Founded in Germany in 1970, heating specialist Viessmann had a turnover of *1.4 billion in 2005 and now employs over 7,000 people worldwide. Based in Telford, its expanding UK business, which has been trading since 1989, has more than 70 employees. Later this year the company will introduce cooling systems to the UK.

Graham Blandford, the firm’s UK marketing director, talks to Building about supplying systems to heat domestic, commercial and industrial buildings in a changing market affected by legislation and green issues.

Describe your market

There are three main sectors: domestic buildings that use boilers, which mainly run on oil and gas, but can also use liquified petroleum gas; commercial and industrial boilers, which have outputs ranging from 35kW to 23MW and can run on all fuel types; and we also supply renewable products, such as solar thermal technology, photovoltaics (PV), ground, water and air-sourced heat pumps – which will soon incorporate active cooling – and biomass boilers.

Which projects have used your products?

Terry Farrell’s Green Building in Manchester’s Macintosh Village, a mixture of flats and offices, uses one of our integrated heating and hot water systems.

At the Petans training centre near Norwich, we launched a solar thermal system to heat the 419m3 swimming pool, using 86 solar panels and 860 tubes, which replaced the original oil-fuelled system.

What impact are regulations having on your market and products?

Legislative changes are most applicable to the commercial and industrial sectors, although consumer awareness and rising fossil fuel prices are also important factors in changing attitudes across the board.
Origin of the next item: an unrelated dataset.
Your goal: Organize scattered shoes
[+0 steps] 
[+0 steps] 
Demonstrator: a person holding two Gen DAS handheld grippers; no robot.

More of our products are being specified as parts of integrated systems, which can be more efficient than stand-alone items. And since 2004, all our boilers have been condensing.

The Building Regulations now insist on greater energy efficiency than ever before, so using renewable sources is driving the direction of the market. Vitosol, our range of solar thermal products, is therefore getting high traction. It’s our star and is showing the biggest growth, although all our market sectors are busy.

Who has the most input into the specification?

In the past, it was clear cut: an architect or M&E engineer would specify “product X or equivalent”, so contractors dominated. Now, however, there is more input from other parties – vendors, end users and clients all have a bigger say. Also, consultant engineers have become much more specific. Although it is not possible to say which group has most influence – there’s an element of management by committee – architects now have a big say because, over the last 18 months or so, they have become more aware and involved with all the issues.

What factors have had the biggest impact on product development?

There is no individual driver, as our range is so large. Our boilers, for example, are being developed to run on different qualities of gas, given the number of suppliers other than those from the North Sea. But the drivers for other technologies – PV, solar thermal and biomass – are as diverse as the technologies themselves.

What are your lead times?

As the domestic market is driven by distressed purchasers with broken boilers, we have to supply replacements quickly. On the other hand, the commercial and industrial sectors are the opposite, and products for them have long gestation periods. As for the design of new technologies, there are sometimes longer lead times still.

What are the technologies of the future?

We’re working on several new types of fuel cell and a micro-CHP unit. But there is no expectation that we will necessarily finish them before the end of the decade.

What development is going to have the biggest impact on the sector?

We are starting to see a move away from the idea that systems can stand alone. What were once separate heating and cooling systems have now been incorporated into climate management systems in commercial buildings. To meet new regulations, buildings are becoming hermetically sealed boxes, using less energy and creating more comfortable environments. Legislation, therefore, is the biggest factor affecting developments.